Cho Ah Ra, Cha Young Joo, Kim Hye Ryoun, Park Eun Kyung, Cha Eun Jong
Department of Laboratory Medicine, Chung-Ang University, Seoul, Korea.
Korean J Lab Med. 2010 Jun;30(3):244-8. doi: 10.3343/kjlm.2010.30.3.244.
The association of thymoma with pure red cell aplasia has been well documented, but amegakaryocytic thrombocytopenia is not a recognized paraneoplastic syndrome complicating thymoma. We report a case of thymoma-complicated pure red cell aplasia and amegakaryocytic thrombocytopenia in a 73-yr-old woman. Pure red cell aplasia was diagnosed seven months after the detection of thymoma. One year after the diagnosis of pure red cell aplasia and seven months after thymectomy, bone marrow aspiration and biopsy showed an absence of megakaryocytes, marked erythroid hypoplasia with normal myeloid series. A diagnosis of amegakaryocytic thrombocytopenia and pure red cell aplasia was made. Oral steroid maintenance therapy resulted in recovery of platelet count.

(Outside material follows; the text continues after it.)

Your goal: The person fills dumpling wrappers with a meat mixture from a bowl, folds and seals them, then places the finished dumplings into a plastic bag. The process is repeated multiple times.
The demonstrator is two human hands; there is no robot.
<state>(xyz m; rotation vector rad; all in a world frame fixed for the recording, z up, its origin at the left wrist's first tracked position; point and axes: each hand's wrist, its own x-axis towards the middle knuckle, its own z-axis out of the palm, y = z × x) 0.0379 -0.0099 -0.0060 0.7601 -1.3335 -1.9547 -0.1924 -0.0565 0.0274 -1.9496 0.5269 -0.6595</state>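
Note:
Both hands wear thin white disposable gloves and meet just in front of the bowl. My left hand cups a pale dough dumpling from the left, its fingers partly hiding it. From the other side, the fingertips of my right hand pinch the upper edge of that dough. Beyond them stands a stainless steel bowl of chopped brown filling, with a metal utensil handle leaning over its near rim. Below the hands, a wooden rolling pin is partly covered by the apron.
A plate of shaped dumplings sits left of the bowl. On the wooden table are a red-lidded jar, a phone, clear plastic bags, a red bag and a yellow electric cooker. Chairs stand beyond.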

She has still transfusion-dependent anemia but platelet and neutrophil counts had been maintained in normal range for more than five months, until the last follow-up. We think that autoreactive T cells may induce a clinical autoimmune response even after eradication of thymoma, and aplastic anemia as a late complication following thymectomy was described in previous cases. This patient also has to be under a close observation because of the possibility to evolve into aplastic anemia.

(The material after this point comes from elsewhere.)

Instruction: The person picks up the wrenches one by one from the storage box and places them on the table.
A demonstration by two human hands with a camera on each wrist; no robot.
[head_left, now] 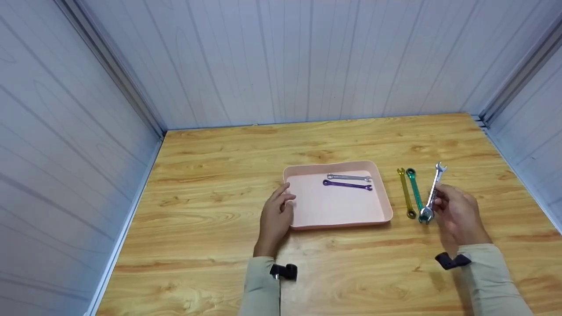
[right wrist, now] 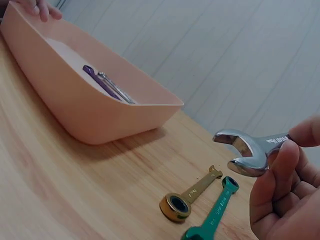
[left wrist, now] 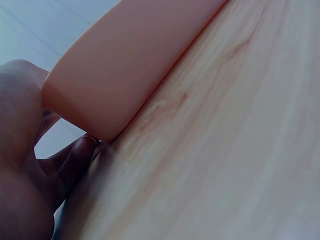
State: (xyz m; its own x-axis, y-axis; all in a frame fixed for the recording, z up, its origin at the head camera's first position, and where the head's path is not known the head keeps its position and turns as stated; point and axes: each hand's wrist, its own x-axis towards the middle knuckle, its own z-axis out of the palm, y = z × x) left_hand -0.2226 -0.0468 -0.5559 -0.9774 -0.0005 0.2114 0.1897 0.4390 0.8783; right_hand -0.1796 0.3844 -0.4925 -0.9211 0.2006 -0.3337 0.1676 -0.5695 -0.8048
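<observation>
My right hand (head_left: 459, 213) pinches a silver wrench (head_left: 434, 191) between thumb and fingers, to the right of the tray. One open-jawed end of it (right wrist: 245, 152) points toward the tray in the right wrist view. Below it on the table lie a green ratchet wrench (head_left: 415, 188) and a gold one (head_left: 406, 193), the green one's lower end overlapped by the silver wrench. At the left side of the pink tray (head_left: 386, 204), my left hand (head_left: 275, 219) holds the wall, fingers over the rim. Inside the tray are a purple wrench (head_left: 347, 184) and another silver wrench (head_left: 349, 177).
The tray stands on a wood-grain table (head_left: 210, 184). Pale panelled walls (head_left: 281, 61) enclose the table at the back and on both sides, with metal framing in the corners.
</observation>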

胸腺瘤与纯红细胞再生障碍性贫血的关联已有充分文献记载,但无巨核细胞性血小板减少症并非胸腺瘤并发的一种公认的副肿瘤综合征。我们报告一例73岁女性患者,其胸腺瘤并发纯红细胞再生障碍性贫血和无巨核细胞性血小板减少症。在发现胸腺瘤七个月后诊断为纯红细胞再生障碍性贫血。在诊断纯红细胞再生障碍性贫血一年后且胸腺切除术后七个月,骨髓穿刺和活检显示无巨核细胞,红系显著发育不全而髓系正常。诊断为无巨核细胞性血小板减少症和纯红细胞再生障碍性贫血。口服类固醇维持治疗使血小板计数恢复。她仍依赖输血治疗贫血,但直至最后一次随访,血小板和中性粒细胞计数已维持在正常范围超过五个月。我们认为自身反应性T细胞即使在胸腺瘤切除后仍可能引发临床自身免疫反应,且此前病例中有胸腺切除术后再生障碍性贫血作为晚期并发症的描述。由于有发展为再生障碍性贫血的可能性,该患者也必须密切观察。